Nello stesso anno il gruppo decide di pagare i materiali necessari per costruire un’aula dell’oratorio di Padre Franco in Guinea Bissau.  Questa aula viene così intitolata: Aula Alpini, in memoria degli alpini andati avanti del gruppo di Castiglione Olona.

Nel 2017 viene acquistata dal gruppo e spedita una seconda moto, per agevolare gli spostamenti di Padre Franco nei territori impervi della sua nuova missione.

Nel 2018 in ricordo dei 100 anni dalla fine della grande guerra il gruppo decide di costruire un mobile ed allestirlo con 70 libri ( 1 libro in memoria di ogni caduto castiglionese ) che raccolgono testimonianze riguardanti le guerre scritti esclusivamente dai diretti protagonisti. Questa raccolta, intitolata “Per Non Dimenticare”, viene donata alla biblioteca comunale il giorno 4 novembre, in concomitanza con il battesimo civico dei diciottenni, ed alla presenza dell’amministrazione comunale, del parroco e delle associazioni. Nello stesso anno veniva rifatta tutta la pavimentazione in porfido del monumento agli Alpini Caduti.

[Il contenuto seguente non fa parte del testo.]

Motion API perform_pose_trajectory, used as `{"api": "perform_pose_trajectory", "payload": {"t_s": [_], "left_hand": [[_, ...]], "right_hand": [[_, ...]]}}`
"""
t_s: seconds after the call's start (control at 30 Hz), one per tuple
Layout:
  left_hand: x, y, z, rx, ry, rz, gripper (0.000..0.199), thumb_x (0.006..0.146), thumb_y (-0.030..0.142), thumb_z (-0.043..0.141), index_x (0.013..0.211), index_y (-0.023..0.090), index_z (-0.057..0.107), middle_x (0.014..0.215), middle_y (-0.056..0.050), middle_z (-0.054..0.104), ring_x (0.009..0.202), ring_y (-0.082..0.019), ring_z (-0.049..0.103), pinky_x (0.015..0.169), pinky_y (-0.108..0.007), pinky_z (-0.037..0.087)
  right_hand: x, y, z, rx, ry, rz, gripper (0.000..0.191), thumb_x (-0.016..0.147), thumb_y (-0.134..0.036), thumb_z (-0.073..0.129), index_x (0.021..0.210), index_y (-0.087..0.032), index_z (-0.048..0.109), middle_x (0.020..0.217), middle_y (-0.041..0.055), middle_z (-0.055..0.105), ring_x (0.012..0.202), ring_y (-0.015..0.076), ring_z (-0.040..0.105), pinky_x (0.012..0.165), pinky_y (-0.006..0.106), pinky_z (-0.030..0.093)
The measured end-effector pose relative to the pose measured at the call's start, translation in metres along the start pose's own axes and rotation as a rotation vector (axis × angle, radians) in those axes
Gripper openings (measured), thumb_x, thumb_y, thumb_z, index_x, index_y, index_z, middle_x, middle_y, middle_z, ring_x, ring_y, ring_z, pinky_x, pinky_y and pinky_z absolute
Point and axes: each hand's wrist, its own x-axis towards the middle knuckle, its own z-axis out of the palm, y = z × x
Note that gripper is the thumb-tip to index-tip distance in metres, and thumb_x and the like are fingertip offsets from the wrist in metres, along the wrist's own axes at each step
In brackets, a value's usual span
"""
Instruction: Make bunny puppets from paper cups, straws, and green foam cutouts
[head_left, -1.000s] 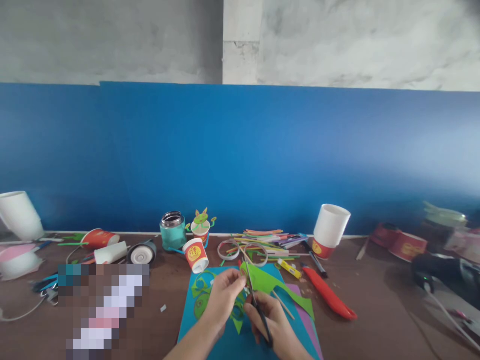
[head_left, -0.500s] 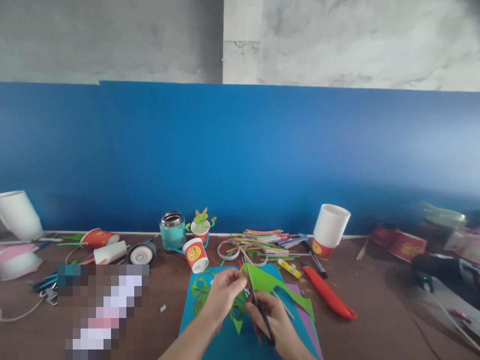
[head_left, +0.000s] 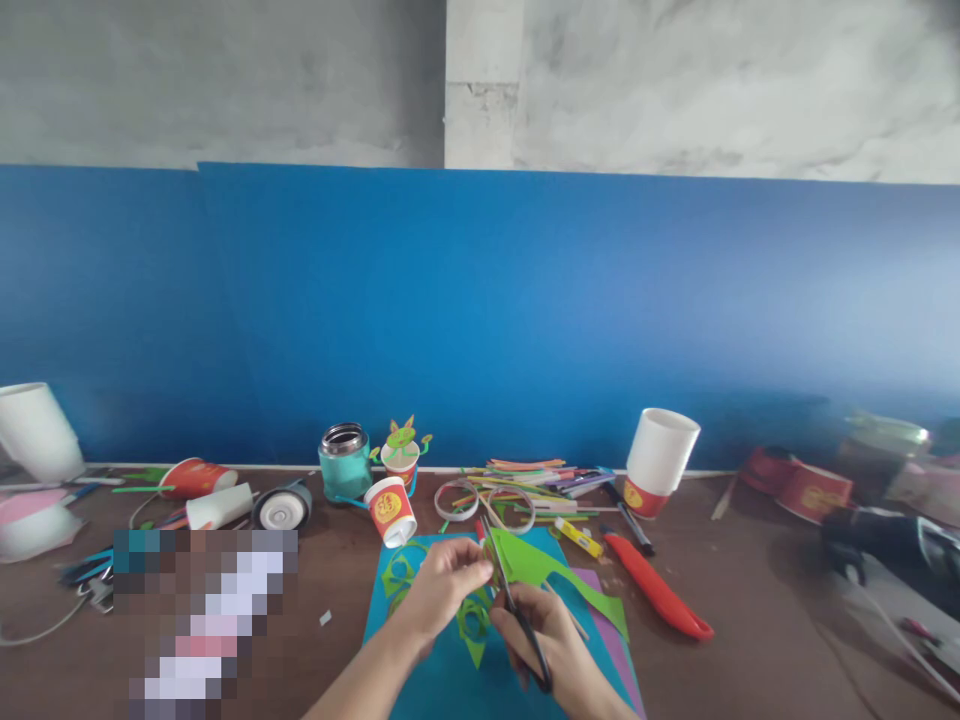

Nel 2019 in occasione dei 100 anni dell’associazione nazionale alpini, il gruppo alpini con il benestare dell’amministrazione comunale decide di costruire un monumento all’interno del cimitero cittadino in ricordo di tutti i soci del gruppo andati avanti, riportando tutti i nomi. Tale monumento verrà inaugurato in novembre e benedetto dal parroco Don Ambrogio Cortesi alla presenza delle associazioni e delle autorità.

In tutti questi anni il gruppo ha sempre partecipato alle iniziative proposte dalla sezione, come il banco alimentare e l’assistenza all’ eremo di Santa Caterina del Sasso e a tutte le adunate Nazionali e di Raggruppamento.